Les enquêtes internes dans un contexte suisse et américain - Instruction de l'entreprise ou Cheval de Troie de l'autorité ?
David RAEDLER
Publication CEDIDAC 101 parue le 15 mai 2018
Il est aujourd’hui de plus en plus fréquent d’entendre des débats, développements et autres discussions sur le thème des enquêtes internes. Alors que ce sujet demeurait relativement peu discuté il y a encore quelques années, plusieurs affaires et scandales récents ont participé à le mettre sur le devant de la scène, parfois en parallèle à la thématique très populaire du whistleblowing. Le célèbre US Program entre la Suisse et les Etats-Unis dans le domaine bancaire, ou plus récemment encore les déboires connus par le groupe Volkswagen au sujet du scandale des moteurs truqués, ne sont que deux exemples d’une évolution dans laquelle ces instructions internes occupent une place toujours plus centrale.
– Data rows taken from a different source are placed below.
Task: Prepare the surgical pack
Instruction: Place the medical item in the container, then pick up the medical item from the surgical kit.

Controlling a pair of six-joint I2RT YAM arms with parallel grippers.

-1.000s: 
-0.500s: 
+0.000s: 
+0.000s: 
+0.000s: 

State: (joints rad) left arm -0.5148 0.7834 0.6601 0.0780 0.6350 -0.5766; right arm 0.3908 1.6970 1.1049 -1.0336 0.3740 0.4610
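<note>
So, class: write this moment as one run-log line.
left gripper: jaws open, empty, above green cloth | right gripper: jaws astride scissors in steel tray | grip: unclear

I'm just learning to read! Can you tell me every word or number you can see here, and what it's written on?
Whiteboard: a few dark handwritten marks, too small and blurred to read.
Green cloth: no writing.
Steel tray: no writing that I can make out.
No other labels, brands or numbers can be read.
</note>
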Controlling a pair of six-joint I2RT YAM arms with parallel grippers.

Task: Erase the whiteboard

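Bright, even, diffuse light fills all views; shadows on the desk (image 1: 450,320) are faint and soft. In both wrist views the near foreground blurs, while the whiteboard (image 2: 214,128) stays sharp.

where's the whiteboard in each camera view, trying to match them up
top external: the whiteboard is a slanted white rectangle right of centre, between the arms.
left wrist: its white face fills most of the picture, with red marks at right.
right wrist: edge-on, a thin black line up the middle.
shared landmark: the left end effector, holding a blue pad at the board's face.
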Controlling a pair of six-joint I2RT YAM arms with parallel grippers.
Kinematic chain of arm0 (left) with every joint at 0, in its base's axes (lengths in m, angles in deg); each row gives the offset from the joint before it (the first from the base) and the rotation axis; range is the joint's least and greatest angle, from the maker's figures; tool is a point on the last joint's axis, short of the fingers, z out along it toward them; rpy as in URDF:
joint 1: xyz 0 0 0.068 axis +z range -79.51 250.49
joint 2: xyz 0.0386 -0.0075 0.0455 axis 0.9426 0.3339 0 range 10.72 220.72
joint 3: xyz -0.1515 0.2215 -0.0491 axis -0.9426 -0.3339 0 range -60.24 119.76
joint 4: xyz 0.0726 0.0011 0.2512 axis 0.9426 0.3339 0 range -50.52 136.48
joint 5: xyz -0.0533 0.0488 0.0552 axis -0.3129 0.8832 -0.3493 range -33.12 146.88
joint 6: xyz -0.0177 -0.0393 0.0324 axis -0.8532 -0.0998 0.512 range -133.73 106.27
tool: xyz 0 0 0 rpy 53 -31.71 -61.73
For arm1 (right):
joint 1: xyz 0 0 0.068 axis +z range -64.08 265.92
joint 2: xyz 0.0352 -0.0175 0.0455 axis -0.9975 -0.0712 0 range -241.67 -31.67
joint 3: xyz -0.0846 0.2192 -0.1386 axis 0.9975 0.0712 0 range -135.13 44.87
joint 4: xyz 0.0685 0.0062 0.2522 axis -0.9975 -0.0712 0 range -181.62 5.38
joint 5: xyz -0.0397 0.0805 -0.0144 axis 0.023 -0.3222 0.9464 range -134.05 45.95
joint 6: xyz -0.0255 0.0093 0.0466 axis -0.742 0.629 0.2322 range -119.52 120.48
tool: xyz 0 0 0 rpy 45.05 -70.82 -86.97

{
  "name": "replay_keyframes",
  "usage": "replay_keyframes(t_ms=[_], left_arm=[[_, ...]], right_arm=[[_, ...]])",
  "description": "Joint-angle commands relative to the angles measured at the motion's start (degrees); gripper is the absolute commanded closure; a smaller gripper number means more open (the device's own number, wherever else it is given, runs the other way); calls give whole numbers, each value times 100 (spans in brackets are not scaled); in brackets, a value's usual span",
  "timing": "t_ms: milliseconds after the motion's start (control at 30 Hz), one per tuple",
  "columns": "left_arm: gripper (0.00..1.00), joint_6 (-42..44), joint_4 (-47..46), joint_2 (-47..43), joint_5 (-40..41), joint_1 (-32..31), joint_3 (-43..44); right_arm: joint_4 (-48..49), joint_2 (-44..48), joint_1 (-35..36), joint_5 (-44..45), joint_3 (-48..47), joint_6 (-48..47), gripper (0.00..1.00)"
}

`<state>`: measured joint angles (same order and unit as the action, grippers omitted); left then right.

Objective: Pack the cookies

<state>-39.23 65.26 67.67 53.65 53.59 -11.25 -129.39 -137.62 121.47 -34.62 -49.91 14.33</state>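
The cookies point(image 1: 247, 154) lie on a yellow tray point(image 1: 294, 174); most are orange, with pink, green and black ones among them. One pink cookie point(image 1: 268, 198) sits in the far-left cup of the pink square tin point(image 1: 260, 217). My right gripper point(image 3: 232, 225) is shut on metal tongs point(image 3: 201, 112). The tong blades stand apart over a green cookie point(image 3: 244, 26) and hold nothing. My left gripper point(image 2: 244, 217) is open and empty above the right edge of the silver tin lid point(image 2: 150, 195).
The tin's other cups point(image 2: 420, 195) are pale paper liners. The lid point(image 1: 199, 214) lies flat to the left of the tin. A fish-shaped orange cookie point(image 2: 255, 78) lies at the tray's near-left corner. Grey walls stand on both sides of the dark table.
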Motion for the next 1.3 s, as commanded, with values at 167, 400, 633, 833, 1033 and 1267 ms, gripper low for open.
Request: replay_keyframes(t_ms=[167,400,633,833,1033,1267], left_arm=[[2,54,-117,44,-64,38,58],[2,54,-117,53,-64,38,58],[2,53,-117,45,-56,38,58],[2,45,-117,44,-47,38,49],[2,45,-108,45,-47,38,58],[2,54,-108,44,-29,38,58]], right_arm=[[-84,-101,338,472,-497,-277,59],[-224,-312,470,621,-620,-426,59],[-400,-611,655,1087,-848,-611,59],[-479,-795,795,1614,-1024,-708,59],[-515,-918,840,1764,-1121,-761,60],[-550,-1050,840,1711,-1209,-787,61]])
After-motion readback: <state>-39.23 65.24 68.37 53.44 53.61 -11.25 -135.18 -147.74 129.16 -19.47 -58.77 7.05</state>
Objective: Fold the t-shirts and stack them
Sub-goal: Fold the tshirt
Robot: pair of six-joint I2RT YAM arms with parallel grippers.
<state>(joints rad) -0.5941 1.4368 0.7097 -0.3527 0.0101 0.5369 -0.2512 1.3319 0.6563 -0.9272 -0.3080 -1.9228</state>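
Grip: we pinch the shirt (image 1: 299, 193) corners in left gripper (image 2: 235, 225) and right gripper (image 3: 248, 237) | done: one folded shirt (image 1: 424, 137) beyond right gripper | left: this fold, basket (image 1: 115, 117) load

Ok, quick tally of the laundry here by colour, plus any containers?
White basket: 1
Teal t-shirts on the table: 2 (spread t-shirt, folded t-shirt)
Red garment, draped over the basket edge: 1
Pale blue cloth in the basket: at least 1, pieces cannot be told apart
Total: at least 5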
Cette évolution ne s’est toutefois pas accompagnée d’une pratique claire offrant aux personnes impliquées la sécurité juridique dont elles souhaiteraient souvent bénéficier. En l’absence de toute réglementation spécifique, les enquêtes internes doivent au contraire intégrer un moule de règles qui s’étendent du droit du travail au droit pénal, du droit des sociétés au droit de la protection des données, et dont découle un certain flou. S’étendant notamment aux droits et obligations de chacune des parties impliquées et à la possibilité d’utiliser les résultats de l’enquête lors d’une procédure étatique subséquente, ce flou s’avère d’autant plus marqué lorsque l’instruction revêt une portée internationale, notamment en lien avec les Etats-Unis.
C’est dans ce cadre que s’inscrit la présente thèse, qui se développe autour de deux axes. Alors que le premier s’intéresse aux relations entre l’entreprise et ses employés appelés à y participer, notamment au regard des droits et obligations de chacun, le second s’applique à préciser les rapports noués par l’entreprise avec l’autorité.
Loin d’être indépendants l’un de l’autre, ces deux thèmes s’imbriquent parfaitement, notamment lorsque l’on considère le risque (également étudié) que l’autorité se serve de l’enquête interne comme d’un véritable Cheval de Troie. En lui permettant « d’infiltrer » l’entreprise sans être identifiée, et donc sans être limitée par les règles plus strictes qui régissent son activité, l’enquête interne entraîne un véritable risque de contournement des droits des personnes impliquées, y compris de l’entreprise elle-même.